» WORK TASK:
Everything in the listing except the pictures should be written out exactly.

» COLLECTED DATA:
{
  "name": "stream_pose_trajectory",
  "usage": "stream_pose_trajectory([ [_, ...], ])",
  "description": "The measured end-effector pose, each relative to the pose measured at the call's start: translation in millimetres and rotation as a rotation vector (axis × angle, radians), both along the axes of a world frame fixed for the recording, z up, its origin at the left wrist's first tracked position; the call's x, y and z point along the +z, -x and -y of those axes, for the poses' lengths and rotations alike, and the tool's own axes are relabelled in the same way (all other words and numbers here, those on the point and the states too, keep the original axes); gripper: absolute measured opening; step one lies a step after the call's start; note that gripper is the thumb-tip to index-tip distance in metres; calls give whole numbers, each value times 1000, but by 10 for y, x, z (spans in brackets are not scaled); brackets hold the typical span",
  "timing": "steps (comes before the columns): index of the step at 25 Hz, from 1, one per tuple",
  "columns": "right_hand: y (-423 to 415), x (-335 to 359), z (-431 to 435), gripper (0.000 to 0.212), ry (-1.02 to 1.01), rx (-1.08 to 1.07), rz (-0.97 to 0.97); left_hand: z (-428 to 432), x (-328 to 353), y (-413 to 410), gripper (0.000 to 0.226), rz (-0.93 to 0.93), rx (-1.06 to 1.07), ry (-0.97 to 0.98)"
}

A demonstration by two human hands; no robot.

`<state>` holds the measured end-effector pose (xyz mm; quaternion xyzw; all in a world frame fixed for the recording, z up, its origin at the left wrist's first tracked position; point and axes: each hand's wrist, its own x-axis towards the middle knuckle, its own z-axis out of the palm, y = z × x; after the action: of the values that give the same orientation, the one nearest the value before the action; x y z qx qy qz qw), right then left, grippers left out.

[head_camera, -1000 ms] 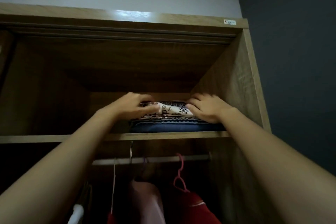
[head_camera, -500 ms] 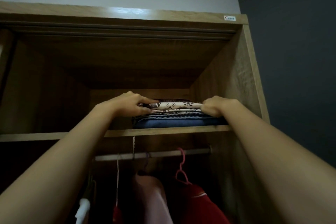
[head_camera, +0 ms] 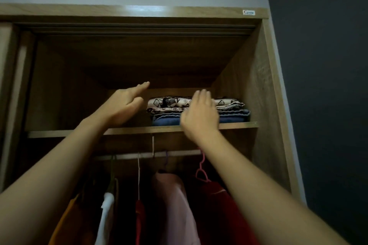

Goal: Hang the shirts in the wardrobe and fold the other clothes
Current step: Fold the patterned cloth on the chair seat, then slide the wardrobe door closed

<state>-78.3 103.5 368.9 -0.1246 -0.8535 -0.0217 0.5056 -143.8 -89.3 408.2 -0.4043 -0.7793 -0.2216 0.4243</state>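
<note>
A folded cream garment with dark patterns [head_camera: 169,103] lies on top of a folded blue garment [head_camera: 233,117] on the wardrobe's upper shelf [head_camera: 127,131], at its right end. My left hand [head_camera: 121,106] hovers open just left of the stack, fingers stretched, touching nothing. My right hand [head_camera: 200,116] is open in front of the stack, hiding its middle, and holds nothing. Below the shelf, several shirts hang from the rail [head_camera: 179,153]: a pink one [head_camera: 175,201], a red one [head_camera: 217,209], a white one [head_camera: 105,217].
The wardrobe's right side panel [head_camera: 256,89] stands close beside the stack. A dark grey wall [head_camera: 322,85] is to the right. The shelf's left part [head_camera: 59,105] is dark. A pink hanger [head_camera: 201,171] hooks the rail near my right forearm.
Both hands have let go of the patterned garment and pulled back off the stack, fingers now spread. The stack lies still on the shelf. The view has tilted down a little.
</note>
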Motion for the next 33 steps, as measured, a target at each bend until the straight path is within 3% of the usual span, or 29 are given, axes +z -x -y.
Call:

» RESULT OF THIS TASK:
{
  "name": "stream_pose_trajectory",
  "usage": "stream_pose_trajectory([ [_, ...], ])",
  "description": "The measured end-effector pose, each relative to the pose measured at the call's start: translation in millimetres and rotation as a rotation vector (axis × angle, radians), both along the axes of a world frame fixed for the recording, z up, its origin at the left wrist's first tracked position; the call's x, y and z point along the +z, -x and -y of those axes, for the poses' lengths and rotations alike, and the tool's own axes are relabelled in the same way (all other words and numbers here, those on the point and the states too, keep the original axes); gripper: absolute measured opening; step one lies a step after the call's start; note that gripper is the thumb-tip to index-tip distance in metres; calls give whole numbers, each value times 1000, but by 10 for y, x, z (spans in brackets are not scaled); brackets hold the typical span",
  "timing": "steps (comes before the columns): index of the step at 25 Hz, from 1, one per tuple",
  "columns": "right_hand: y (-423 to 415), x (-335 to 359), z (-431 to 435), gripper (0.000 to 0.212), ry (-1.02 to 1.01), rx (-1.08 to 1.07), rz (-0.97 to 0.97); left_hand: z (-428 to 432), x (-328 to 353), y (-413 to 410), gripper (0.000 to 0.226), rz (-0.93 to 0.93), rx (-1.06 to 1.07), ry (-0.97 to 0.98)"
}

A demonstration by two human hands; no robot.

`<state>` holds the measured end-effector pose (xyz mm; quaternion xyzw; all in a world frame fixed for the recording, z up, its origin at the left wrist's first tracked position; point and axes: each hand's wrist, its own x-axis towards the middle knuckle, its own z-axis out of the palm, y = z × x; after the action: of the values that give the same orientation, the one nearest the value before the action; x y z qx qy qz qw), right then left, grippers left out.

[head_camera, -1000 ms] 
[head_camera, -500 ms] 
[head_camera, +0 ms] 

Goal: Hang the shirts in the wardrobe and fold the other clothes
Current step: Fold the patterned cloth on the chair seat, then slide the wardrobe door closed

<state>-78.3 103.5 368.9 -0.1246 -0.8535 -0.0217 0.5056 -143.8 -89.3 408.2 -0.4043 -0.7793 -0.2216 0.4243</state>
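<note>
A folded cream garment with dark patterns [head_camera: 169,103] lies on top of a folded blue garment [head_camera: 233,117] on the wardrobe's upper shelf [head_camera: 127,131], at its right end. My left hand [head_camera: 121,106] hovers open just left of the stack, fingers stretched, touching nothing. My right hand [head_camera: 200,116] is open in front of the stack, hiding its middle, and holds nothing. Below the shelf, several shirts hang from the rail [head_camera: 179,153]: a pink one [head_camera: 175,201], a red one [head_camera: 217,209], a white one [head_camera: 105,217].
The wardrobe's right side panel [head_camera: 256,89] stands close beside the stack. A dark grey wall [head_camera: 322,85] is to the right. The shelf's left part [head_camera: 59,105] is dark. A pink hanger [head_camera: 201,171] hooks the rail near my right forearm.
Both hands have let go of the patterned garment and pulled back off the stack, fingers now spread. The stack lies still on the shelf. The view has tilted down a little.
</note>
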Motion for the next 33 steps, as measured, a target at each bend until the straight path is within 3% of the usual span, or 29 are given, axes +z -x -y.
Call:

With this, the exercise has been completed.